(Dataset excerpts)

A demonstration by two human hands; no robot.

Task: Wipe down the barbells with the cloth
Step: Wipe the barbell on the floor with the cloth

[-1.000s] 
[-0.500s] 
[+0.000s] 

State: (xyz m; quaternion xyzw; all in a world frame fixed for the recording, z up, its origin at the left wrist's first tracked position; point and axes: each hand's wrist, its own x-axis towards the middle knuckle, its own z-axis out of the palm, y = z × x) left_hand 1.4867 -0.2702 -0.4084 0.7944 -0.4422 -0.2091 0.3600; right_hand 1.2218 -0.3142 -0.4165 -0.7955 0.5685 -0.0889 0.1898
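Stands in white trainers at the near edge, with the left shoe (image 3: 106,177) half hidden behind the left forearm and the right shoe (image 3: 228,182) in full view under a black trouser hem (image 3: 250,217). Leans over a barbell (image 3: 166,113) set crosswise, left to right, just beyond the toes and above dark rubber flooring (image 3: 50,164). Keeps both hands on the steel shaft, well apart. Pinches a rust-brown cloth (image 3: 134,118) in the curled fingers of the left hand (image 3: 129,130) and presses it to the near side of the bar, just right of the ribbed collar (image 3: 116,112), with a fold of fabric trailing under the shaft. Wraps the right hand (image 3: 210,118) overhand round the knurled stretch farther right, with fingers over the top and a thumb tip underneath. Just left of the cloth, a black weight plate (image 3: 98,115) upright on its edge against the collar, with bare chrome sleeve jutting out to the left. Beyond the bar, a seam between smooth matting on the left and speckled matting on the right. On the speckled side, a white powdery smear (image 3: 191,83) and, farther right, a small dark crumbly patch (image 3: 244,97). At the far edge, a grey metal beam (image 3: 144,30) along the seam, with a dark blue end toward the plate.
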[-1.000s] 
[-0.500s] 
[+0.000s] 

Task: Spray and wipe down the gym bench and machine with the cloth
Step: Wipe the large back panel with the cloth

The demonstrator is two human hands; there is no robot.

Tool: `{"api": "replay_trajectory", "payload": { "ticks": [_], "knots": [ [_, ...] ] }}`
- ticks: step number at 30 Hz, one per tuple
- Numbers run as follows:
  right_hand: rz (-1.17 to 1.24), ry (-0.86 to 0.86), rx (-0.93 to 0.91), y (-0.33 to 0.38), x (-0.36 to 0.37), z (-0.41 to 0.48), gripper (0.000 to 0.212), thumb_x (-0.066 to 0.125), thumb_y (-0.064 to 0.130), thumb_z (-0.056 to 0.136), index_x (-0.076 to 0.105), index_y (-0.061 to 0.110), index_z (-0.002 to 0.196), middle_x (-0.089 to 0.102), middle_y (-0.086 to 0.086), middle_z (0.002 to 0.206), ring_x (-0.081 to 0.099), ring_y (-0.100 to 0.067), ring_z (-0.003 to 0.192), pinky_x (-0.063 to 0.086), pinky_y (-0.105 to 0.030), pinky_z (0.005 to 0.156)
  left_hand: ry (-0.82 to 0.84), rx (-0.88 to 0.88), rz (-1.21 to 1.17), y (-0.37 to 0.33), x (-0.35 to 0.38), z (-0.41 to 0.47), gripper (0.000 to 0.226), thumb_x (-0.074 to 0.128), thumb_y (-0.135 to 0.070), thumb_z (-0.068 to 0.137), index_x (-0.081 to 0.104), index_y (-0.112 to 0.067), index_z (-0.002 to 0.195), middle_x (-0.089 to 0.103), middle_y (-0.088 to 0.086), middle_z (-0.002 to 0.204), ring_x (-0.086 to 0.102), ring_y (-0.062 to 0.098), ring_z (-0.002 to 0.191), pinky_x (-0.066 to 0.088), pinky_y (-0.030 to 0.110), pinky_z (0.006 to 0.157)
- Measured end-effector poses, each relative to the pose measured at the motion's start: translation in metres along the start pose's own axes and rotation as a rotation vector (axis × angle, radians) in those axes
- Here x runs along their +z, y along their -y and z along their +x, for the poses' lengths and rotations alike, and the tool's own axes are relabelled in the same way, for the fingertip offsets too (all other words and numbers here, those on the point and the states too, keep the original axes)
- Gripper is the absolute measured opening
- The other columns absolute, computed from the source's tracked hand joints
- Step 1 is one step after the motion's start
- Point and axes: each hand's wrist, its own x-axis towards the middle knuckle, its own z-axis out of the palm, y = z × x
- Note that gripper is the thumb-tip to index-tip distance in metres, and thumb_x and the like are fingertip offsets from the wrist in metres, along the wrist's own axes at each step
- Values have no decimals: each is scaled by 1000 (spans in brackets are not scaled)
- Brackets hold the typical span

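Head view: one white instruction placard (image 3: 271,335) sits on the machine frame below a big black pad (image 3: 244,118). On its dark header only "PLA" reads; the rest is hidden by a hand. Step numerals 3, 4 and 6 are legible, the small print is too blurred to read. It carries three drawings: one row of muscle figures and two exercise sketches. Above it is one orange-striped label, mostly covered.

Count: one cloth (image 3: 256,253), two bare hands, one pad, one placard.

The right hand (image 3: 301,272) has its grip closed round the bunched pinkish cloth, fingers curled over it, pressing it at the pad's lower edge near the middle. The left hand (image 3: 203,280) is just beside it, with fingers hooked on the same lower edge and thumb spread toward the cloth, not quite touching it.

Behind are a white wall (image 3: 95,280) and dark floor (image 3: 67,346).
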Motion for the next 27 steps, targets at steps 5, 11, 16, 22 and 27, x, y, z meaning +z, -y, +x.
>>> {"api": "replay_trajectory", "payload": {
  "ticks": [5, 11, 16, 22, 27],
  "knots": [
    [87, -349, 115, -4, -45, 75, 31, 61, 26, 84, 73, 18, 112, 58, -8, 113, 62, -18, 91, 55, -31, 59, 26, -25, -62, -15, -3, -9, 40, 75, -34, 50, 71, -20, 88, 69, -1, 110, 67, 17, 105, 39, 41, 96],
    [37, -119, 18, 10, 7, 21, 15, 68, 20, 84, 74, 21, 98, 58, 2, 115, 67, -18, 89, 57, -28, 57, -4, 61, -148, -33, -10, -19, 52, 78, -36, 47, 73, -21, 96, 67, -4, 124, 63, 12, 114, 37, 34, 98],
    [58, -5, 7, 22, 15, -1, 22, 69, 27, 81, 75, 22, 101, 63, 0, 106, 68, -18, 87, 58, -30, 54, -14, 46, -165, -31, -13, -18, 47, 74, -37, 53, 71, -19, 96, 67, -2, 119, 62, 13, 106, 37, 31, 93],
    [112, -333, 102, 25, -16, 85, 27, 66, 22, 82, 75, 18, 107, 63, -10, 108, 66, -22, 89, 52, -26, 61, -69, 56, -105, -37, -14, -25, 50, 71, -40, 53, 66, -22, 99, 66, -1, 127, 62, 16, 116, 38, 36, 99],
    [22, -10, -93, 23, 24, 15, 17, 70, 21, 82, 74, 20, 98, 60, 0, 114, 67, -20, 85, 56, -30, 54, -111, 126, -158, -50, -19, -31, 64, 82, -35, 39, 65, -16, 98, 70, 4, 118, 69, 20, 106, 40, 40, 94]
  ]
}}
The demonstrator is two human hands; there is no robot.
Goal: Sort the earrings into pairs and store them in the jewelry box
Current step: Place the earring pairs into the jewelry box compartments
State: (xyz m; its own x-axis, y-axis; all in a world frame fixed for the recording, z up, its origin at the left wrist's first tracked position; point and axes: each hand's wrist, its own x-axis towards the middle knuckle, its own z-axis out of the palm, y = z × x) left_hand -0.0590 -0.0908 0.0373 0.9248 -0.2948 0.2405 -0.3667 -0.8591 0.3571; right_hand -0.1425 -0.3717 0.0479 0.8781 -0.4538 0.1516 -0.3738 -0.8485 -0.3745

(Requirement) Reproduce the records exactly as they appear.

(Task response)
A demonstration by two human hands; no robot.

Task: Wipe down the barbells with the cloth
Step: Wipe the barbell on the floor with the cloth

[-1.000s] 
[-0.500s] 
[+0.000s] 

State: (xyz m; quaternion xyzw; all in a world frame fixed for the recording, z up, its origin at the left wrist's first tracked position; point and axes: each hand's wrist, its own x-axis towards the middle knuckle, its own z-axis out of the palm, y = z × x) left_hand 1.4867 -0.2702 -0.4084 0.7944 -0.4422 -0.2091 0.3600; right_hand 1.2218 -0.3142 -0.4165 -0.7955 0.5685 -0.0889 0.1898
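Stands in white trainers at the near edge, with the left shoe (image 3: 106,177) half hidden behind the left forearm and the right shoe (image 3: 228,182) in full view under a black trouser hem (image 3: 250,217). Leans over a barbell (image 3: 166,113) set crosswise, left to right, just beyond the toes and above dark rubber flooring (image 3: 50,164). Keeps both hands on the steel shaft, well apart. Pinches a rust-brown cloth (image 3: 134,118) in the curled fingers of the left hand (image 3: 129,130) and presses it to the near side of the bar, just right of the ribbed collar (image 3: 116,112), with a fold of fabric trailing under the shaft. Wraps the right hand (image 3: 210,118) overhand round the knurled stretch farther right, with fingers over the top and a thumb tip underneath. Just left of the cloth, a black weight plate (image 3: 98,115) upright on its edge against the collar, with bare chrome sleeve jutting out to the left. Beyond the bar, a seam between smooth matting on the left and speckled matting on the right. On the speckled side, a white powdery smear (image 3: 191,83) and, farther right, a small dark crumbly patch (image 3: 244,97). At the far edge, a grey metal beam (image 3: 144,30) along the seam, with a dark blue end toward the plate.
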[-1.000s] 
[-0.500s] 
[+0.000s] 

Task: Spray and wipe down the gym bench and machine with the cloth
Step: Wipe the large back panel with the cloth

The demonstrator is two human hands; there is no robot.

Tool: `{"api": "replay_trajectory", "payload": { "ticks": [_], "knots": [ [_, ...] ] }}`
- ticks: step number at 30 Hz, one per tuple
- Numbers run as follows:
  right_hand: rz (-1.17 to 1.24), ry (-0.86 to 0.86), rx (-0.93 to 0.91), y (-0.33 to 0.38), x (-0.36 to 0.37), z (-0.41 to 0.48), gripper (0.000 to 0.212), thumb_x (-0.066 to 0.125), thumb_y (-0.064 to 0.130), thumb_z (-0.056 to 0.136), index_x (-0.076 to 0.105), index_y (-0.061 to 0.110), index_z (-0.002 to 0.196), middle_x (-0.089 to 0.102), middle_y (-0.086 to 0.086), middle_z (0.002 to 0.206), ring_x (-0.081 to 0.099), ring_y (-0.100 to 0.067), ring_z (-0.003 to 0.192), pinky_x (-0.063 to 0.086), pinky_y (-0.105 to 0.030), pinky_z (0.005 to 0.156)
  left_hand: ry (-0.82 to 0.84), rx (-0.88 to 0.88), rz (-1.21 to 1.17), y (-0.37 to 0.33), x (-0.35 to 0.38), z (-0.41 to 0.47), gripper (0.000 to 0.226), thumb_x (-0.074 to 0.128), thumb_y (-0.135 to 0.070), thumb_z (-0.068 to 0.137), index_x (-0.081 to 0.104), index_y (-0.112 to 0.067), index_z (-0.002 to 0.195), middle_x (-0.089 to 0.103), middle_y (-0.088 to 0.086), middle_z (-0.002 to 0.204), ring_x (-0.086 to 0.102), ring_y (-0.062 to 0.098), ring_z (-0.002 to 0.191), pinky_x (-0.066 to 0.088), pinky_y (-0.030 to 0.110), pinky_z (0.006 to 0.157)
- Measured end-effector poses, each relative to the pose measured at the motion's start: translation in metres along the start pose's own axes and rotation as a rotation vector (axis × angle, radians) in those axes
- Here x runs along their +z, y along their -y and z along their +x, for the poses' lengths and rotations alike, and the tool's own axes are relabelled in the same way, for the fingertip offsets too (all other words and numbers here, those on the point and the states too, keep the original axes)
- Gripper is the absolute measured opening
- The other columns absolute, computed from the source's tracked hand joints
- Step 1 is one step after the motion's start
- Point and axes: each hand's wrist, its own x-axis towards the middle knuckle, its own z-axis out of the palm, y = z × x
- Note that gripper is the thumb-tip to index-tip distance in metres, and thumb_x and the like are fingertip offsets from the wrist in metres, along the wrist's own axes at each step
- Values have no decimals: each is scaled by 1000 (spans in brackets are not scaled)
- Brackets hold the typical span

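Head view: one white instruction placard (image 3: 271,335) sits on the machine frame below a big black pad (image 3: 244,118). On its dark header only "PLA" reads; the rest is hidden by a hand. Step numerals 3, 4 and 6 are legible, the small print is too blurred to read. It carries three drawings: one row of muscle figures and two exercise sketches. Above it is one orange-striped label, mostly covered.

Count: one cloth (image 3: 256,253), two bare hands, one pad, one placard.

The right hand (image 3: 301,272) has its grip closed round the bunched pinkish cloth, fingers curled over it, pressing it at the pad's lower edge near the middle. The left hand (image 3: 203,280) is just beside it, with fingers hooked on the same lower edge and thumb spread toward the cloth, not quite touching it.

Behind are a white wall (image 3: 95,280) and dark floor (image 3: 67,346).
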Motion for the next 27 steps, targets at steps 5, 11, 16, 22 and 27, x, y, z meaning +z, -y, +x.
>>> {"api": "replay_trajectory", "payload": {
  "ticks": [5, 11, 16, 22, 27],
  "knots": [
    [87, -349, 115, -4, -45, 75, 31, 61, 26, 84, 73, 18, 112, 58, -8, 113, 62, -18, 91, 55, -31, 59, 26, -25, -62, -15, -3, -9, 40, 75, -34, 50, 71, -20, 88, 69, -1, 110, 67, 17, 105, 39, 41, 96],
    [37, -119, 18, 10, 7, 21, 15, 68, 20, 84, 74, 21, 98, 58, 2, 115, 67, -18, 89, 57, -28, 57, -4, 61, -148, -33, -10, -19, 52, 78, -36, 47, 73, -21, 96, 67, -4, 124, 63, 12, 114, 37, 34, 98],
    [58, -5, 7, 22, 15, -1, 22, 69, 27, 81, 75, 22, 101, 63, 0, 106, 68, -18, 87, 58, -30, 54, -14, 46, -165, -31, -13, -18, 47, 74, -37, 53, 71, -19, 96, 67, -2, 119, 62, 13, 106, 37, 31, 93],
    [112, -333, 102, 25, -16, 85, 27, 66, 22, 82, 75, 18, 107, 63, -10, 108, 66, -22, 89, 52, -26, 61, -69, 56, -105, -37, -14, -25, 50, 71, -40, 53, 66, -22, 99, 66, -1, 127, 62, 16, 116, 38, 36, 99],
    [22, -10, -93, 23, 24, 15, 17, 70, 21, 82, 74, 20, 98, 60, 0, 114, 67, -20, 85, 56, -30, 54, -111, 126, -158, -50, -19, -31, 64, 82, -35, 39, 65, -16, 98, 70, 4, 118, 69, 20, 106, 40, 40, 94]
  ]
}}
The demonstrator is two human hands; there is no robot.
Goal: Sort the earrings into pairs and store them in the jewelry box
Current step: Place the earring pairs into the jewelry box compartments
State: (xyz m; its own x-axis, y-axis; all in a world frame fixed for the recording, z up, its origin at the left wrist's first tracked position; point and axes: each hand's wrist, its own x-axis towards the middle knuckle, its own z-axis out of the palm, y = z × x) left_hand -0.0590 -0.0908 0.0373 0.9248 -0.2948 0.2405 -0.3667 -0.8591 0.3571; right_hand -0.1425 -0.3717 0.0479 0.8781 -0.4538 0.1516 -0.3738 -0.8485 -0.3745

The response to the exercise is now complete.